Koscielny S, Le M G, Tubiana M
Institut Gustave-Roussy, Villejuif, France.
Br J Cancer. 1989 May;59(5):775-82. doi: 10.1038/bjc.1989.162.
A method has been developed for determining the mean volume of breast cancer in women at the time of the involvement of the first, second, third,... nth axillary lymph nodes. It has been found that the proportion of patients with axillary involvement as well as the number of involved nodes increase progressively with tumour size. This orderly involvement of axillary nodes is observed in all patient subsets despite a wide spread of tumour volume at the time of invasion of the axillary nodes. This makes it possible to compute for each patient or subset of patients the size of the tumour at the time of the first node involvement, a parameter which characterises the propensity for nodal involvement. A strong correlation was demonstrated between the propensity to lymphatic involvement and the probability of distant dissemination. During tumour progression the capacity for lymphatic spread is on average acquired much earlier than the capacity for haematogenous spread. For tumours of the outer quadrants, the volume at first axillary involvement is smaller than for tumours located in the inner quadrants, whereas the tumour volumes at the time of distant metastatic initiation are equal for the two tumour sites. The discrepancy between these two observations shows that axillary involvement, while being a good index of the propensity of the tumour cells to acquire the capacity for distant spread, is not the cause of this spread. From a clinical point of view, these data show that the prognostic significance of axillary involvement can be further increased by taking into account the size of the tumour. The data suggest that there is a continuum from slow growing disease with late axillary involvement and late distant dissemination to the most aggressive subtype.

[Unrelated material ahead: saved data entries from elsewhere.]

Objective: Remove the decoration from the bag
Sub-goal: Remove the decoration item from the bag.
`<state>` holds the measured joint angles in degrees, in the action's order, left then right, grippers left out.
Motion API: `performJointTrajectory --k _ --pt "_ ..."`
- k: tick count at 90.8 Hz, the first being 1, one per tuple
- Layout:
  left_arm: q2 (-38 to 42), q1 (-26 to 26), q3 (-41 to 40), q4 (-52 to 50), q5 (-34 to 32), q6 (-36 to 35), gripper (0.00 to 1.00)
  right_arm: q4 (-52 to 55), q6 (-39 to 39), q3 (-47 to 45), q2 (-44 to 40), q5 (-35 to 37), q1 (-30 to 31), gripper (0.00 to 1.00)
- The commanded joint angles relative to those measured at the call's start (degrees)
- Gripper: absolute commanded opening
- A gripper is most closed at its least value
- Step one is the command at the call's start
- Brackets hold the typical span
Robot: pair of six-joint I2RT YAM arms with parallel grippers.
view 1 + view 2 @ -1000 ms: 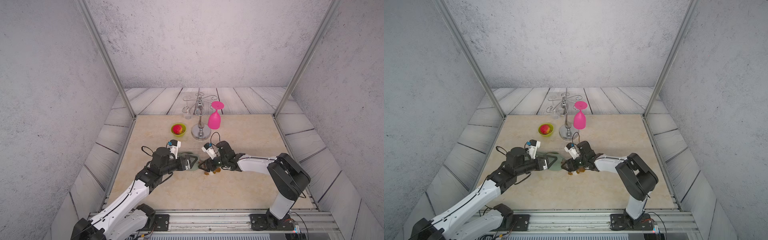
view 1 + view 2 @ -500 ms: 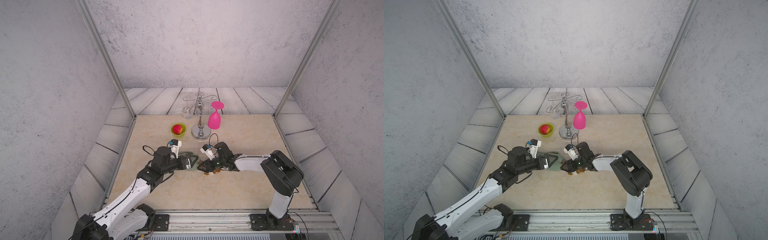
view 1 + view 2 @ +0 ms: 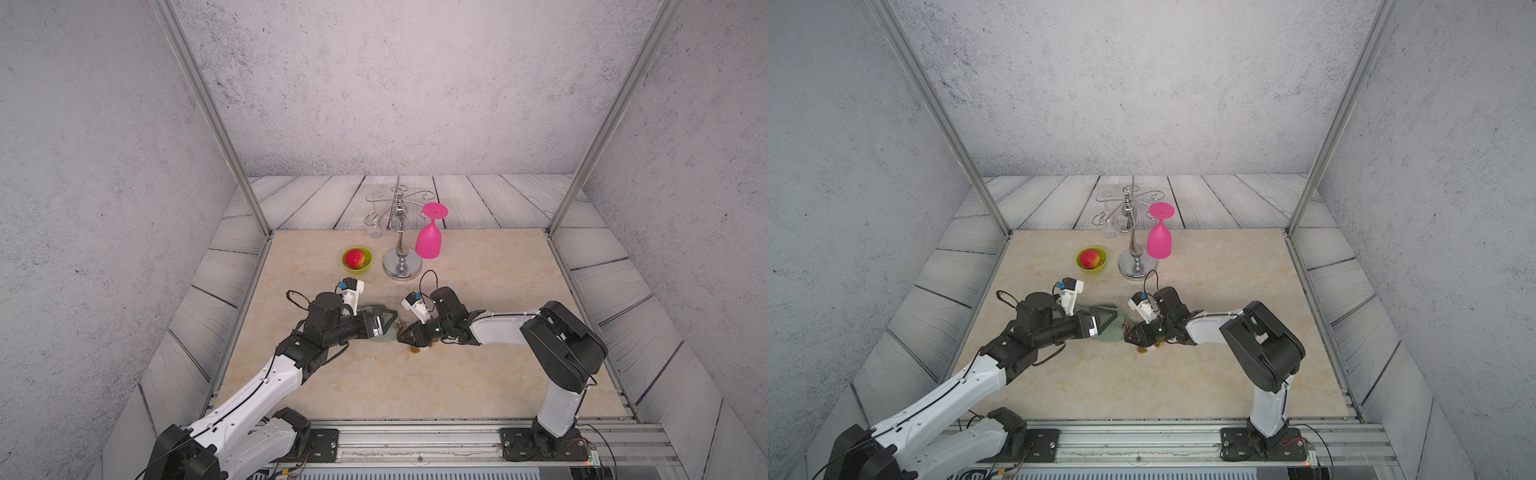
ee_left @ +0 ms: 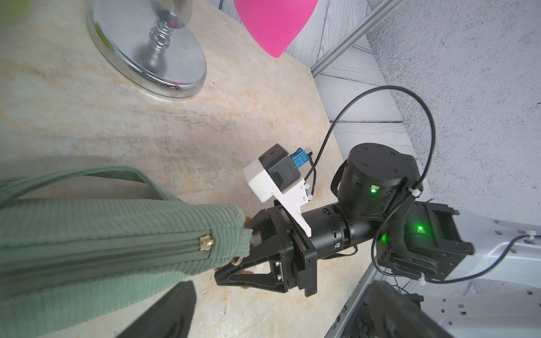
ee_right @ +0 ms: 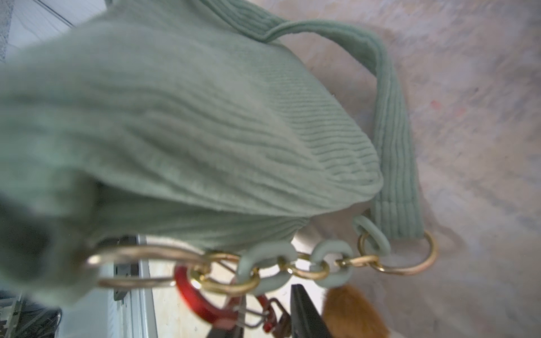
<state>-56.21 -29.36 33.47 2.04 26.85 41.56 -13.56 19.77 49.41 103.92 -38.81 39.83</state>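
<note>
In both top views the bag (image 3: 384, 337) lies on the table (image 3: 478, 374) between my two grippers. Its long axis runs from the left gripper (image 3: 390, 327) toward the right gripper (image 3: 401, 334). The decoration (image 3: 415, 350) shows only as a brown scrap just under the right fingers, at the bag's end nearest them, so the right arm is plainly the nearer one. Well beyond both sets of fingers, a lime bowl (image 3: 357, 271) holds a red apple (image 3: 354, 258). A pink glass (image 3: 429, 245) hangs upside down on a metal stand (image 3: 402, 266).

From the left wrist, my left fingers look spread wide with bare table between them, pinching nothing. The bag lies against one finger (image 4: 169, 310). Its zip pull (image 4: 206, 242) sits at the end facing the right gripper, and the zip looks closed. The right jaws stand narrow around that corner.

From the right wrist, the red clasp (image 5: 202, 301) hooks into the bag's chain (image 5: 332, 246) just ahead of my fingertips (image 5: 304, 313), its length pointing back toward them. Brown plush (image 5: 351, 316) lies beside one tip. Clasp hardware sits between the tips, but I cannot tell whether they have it pinched. I judge the pull should go away from the bag, along the clasp.
</note>
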Motion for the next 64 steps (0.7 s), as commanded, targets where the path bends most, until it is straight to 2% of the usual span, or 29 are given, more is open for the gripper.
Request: performJointTrajectory --k 1,17,47,64 --pt "0.0 0.1 -0.8 1.3 1.3 -0.4 0.99 0.8 -0.5 -1.1 -2.3 -1.7 -0.2 0.25" --pt "0.1 0.1 -0.8 0.5 2.2 -1.3 0.99 2.4 -1.1 -1.3 -3.7 -2.7 -0.2 0.13" --pt "0.0 0.1 -1.0 0.3 2.8 -1.3 0.99 5.7 -2.2 -0.5 -5.3 -4.3 -0.7 0.00" --pt "-0.8 0.1 -1.4 1.4 5.2 -0.5 0.99 8.5 -2.8 -0.5 -7.0 -6.6 -1.3 0.00"
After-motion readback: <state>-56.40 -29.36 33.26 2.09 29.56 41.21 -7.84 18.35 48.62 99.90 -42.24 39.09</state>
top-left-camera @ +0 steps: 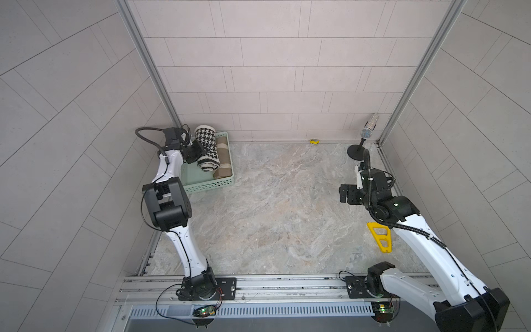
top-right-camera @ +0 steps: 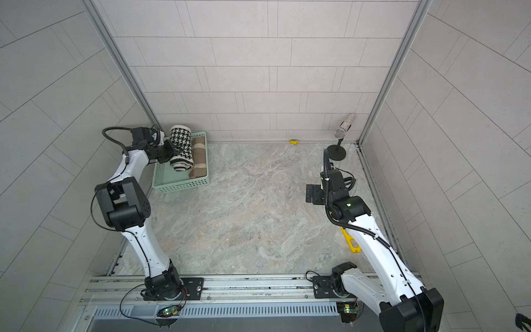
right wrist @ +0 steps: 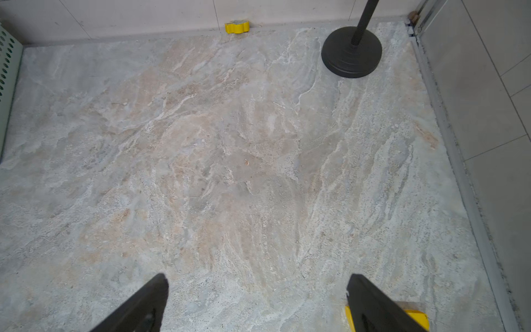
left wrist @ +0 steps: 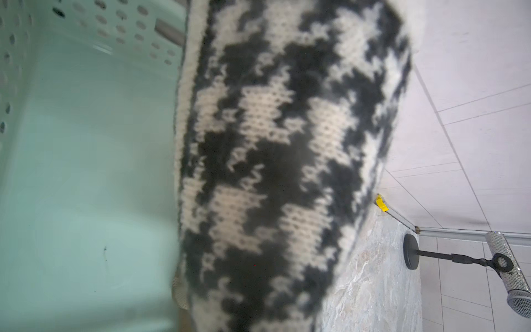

已开发出一种方法,用于确定女性乳腺癌在出现第一、第二、第三……第n个腋窝淋巴结受累时的平均体积。研究发现,腋窝受累患者的比例以及受累淋巴结的数量均随肿瘤大小的增加而逐渐上升。尽管在腋窝淋巴结受侵时肿瘤体积差异很大,但在所有患者亚组中均观察到腋窝淋巴结的这种有序受累情况。这使得能够为每位患者或患者亚组计算出首个淋巴结受累时肿瘤的大小,该参数可表征淋巴结受累的倾向。研究表明,淋巴受累倾向与远处转移概率之间存在很强的相关性。在肿瘤进展过程中,淋巴转移能力平均比血行转移能力更早获得。对于外象限的肿瘤,首次腋窝受累时的体积小于内象限肿瘤,而远处转移开始时两个肿瘤部位的肿瘤体积相等。这两个观察结果之间的差异表明,腋窝受累虽然是肿瘤细胞获得远处转移能力倾向的良好指标,但并非远处转移的原因。从临床角度来看,这些数据表明,通过考虑肿瘤大小,腋窝受累的预后意义可进一步提高。数据表明,从腋窝受累晚、远处转移晚的生长缓慢的疾病到最具侵袭性的亚型存在一个连续谱。